__Provided data__:

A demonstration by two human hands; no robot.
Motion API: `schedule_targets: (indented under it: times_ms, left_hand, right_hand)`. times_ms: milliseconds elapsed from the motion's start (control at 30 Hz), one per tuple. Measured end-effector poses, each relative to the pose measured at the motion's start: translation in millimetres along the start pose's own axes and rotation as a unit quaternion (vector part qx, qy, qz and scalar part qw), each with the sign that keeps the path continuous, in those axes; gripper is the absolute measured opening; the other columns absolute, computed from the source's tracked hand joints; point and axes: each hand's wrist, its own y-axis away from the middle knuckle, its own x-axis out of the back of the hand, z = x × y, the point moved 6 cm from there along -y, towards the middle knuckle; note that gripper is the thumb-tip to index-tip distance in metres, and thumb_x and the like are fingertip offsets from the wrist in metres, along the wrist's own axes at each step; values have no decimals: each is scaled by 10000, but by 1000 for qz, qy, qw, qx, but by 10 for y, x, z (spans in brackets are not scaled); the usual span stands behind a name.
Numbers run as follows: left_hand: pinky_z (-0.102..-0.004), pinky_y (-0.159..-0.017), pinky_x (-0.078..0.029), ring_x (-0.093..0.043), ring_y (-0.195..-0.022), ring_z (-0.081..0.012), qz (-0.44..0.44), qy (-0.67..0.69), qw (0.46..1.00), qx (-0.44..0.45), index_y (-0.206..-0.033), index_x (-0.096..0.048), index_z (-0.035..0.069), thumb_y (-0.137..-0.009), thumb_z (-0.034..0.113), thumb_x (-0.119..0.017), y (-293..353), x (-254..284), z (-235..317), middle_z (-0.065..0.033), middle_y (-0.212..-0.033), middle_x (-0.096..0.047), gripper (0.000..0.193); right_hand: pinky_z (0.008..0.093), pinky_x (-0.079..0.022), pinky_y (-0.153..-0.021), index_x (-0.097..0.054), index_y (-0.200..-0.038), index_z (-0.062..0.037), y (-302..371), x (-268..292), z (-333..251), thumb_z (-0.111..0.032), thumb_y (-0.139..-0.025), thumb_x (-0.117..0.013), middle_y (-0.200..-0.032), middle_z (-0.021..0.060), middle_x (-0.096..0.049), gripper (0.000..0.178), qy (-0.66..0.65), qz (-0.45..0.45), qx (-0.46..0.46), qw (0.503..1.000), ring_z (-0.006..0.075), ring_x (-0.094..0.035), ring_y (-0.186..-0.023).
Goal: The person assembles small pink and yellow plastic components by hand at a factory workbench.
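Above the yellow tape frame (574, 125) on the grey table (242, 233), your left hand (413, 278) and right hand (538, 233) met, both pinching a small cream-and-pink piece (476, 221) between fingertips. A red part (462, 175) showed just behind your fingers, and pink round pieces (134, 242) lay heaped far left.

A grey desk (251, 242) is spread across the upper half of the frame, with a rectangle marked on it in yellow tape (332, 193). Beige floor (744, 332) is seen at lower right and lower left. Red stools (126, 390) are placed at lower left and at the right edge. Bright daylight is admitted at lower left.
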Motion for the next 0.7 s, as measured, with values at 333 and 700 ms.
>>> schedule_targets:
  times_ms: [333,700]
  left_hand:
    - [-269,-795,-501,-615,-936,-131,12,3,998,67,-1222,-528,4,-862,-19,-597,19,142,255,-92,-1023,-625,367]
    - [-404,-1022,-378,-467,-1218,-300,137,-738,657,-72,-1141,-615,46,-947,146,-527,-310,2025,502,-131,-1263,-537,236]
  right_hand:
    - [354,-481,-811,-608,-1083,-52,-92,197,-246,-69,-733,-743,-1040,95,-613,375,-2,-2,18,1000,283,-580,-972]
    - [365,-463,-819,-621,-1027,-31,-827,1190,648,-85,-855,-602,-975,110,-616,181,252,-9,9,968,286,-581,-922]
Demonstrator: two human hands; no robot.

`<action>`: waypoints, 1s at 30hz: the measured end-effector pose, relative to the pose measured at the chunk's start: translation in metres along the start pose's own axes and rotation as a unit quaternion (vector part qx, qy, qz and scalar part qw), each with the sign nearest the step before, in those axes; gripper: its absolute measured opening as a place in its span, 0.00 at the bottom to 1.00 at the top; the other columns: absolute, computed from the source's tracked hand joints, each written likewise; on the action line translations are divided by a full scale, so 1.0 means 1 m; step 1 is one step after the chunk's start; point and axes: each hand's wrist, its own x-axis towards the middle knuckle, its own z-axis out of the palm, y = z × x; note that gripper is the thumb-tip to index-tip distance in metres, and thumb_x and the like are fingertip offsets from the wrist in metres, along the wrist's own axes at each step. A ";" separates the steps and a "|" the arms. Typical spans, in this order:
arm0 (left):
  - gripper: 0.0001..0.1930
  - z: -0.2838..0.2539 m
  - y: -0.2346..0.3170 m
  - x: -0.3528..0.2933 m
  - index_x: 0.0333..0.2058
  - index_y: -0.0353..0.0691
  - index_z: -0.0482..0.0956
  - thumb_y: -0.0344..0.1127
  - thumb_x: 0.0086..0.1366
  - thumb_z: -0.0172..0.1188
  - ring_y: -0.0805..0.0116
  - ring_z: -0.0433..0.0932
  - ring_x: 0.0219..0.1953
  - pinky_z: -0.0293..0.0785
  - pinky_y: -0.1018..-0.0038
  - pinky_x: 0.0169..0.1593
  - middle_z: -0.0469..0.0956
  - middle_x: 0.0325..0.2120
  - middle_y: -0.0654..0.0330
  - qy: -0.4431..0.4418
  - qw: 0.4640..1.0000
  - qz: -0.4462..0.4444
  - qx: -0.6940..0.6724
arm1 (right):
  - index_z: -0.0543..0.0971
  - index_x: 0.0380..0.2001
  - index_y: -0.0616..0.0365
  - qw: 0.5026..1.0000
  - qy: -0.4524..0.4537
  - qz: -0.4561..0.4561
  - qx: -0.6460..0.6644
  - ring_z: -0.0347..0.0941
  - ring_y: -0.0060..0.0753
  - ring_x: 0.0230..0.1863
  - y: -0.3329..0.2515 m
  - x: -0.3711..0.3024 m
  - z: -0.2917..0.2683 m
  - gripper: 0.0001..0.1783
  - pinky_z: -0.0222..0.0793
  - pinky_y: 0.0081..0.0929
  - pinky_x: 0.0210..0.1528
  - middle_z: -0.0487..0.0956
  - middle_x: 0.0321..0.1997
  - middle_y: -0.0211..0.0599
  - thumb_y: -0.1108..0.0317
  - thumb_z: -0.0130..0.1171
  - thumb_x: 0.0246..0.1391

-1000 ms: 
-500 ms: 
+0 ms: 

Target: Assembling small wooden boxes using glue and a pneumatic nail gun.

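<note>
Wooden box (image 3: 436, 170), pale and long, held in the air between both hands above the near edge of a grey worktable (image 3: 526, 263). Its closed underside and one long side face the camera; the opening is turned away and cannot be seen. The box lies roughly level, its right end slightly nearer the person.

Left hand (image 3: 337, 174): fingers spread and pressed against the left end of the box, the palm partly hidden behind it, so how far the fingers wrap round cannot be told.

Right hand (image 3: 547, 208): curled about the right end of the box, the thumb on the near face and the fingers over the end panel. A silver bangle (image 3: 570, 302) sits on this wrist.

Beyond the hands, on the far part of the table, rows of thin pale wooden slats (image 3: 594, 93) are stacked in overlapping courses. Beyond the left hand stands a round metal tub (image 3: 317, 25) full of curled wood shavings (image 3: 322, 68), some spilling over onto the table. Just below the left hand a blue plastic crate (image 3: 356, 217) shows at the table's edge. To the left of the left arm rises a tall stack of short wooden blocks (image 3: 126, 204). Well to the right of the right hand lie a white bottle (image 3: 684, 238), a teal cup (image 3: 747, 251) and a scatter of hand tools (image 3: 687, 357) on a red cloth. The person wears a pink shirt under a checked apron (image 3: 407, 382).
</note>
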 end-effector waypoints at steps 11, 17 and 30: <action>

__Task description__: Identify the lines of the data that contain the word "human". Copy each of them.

__Task response__:
A demonstration by two human hands; no robot.
Demonstrator: two human hands; no robot.

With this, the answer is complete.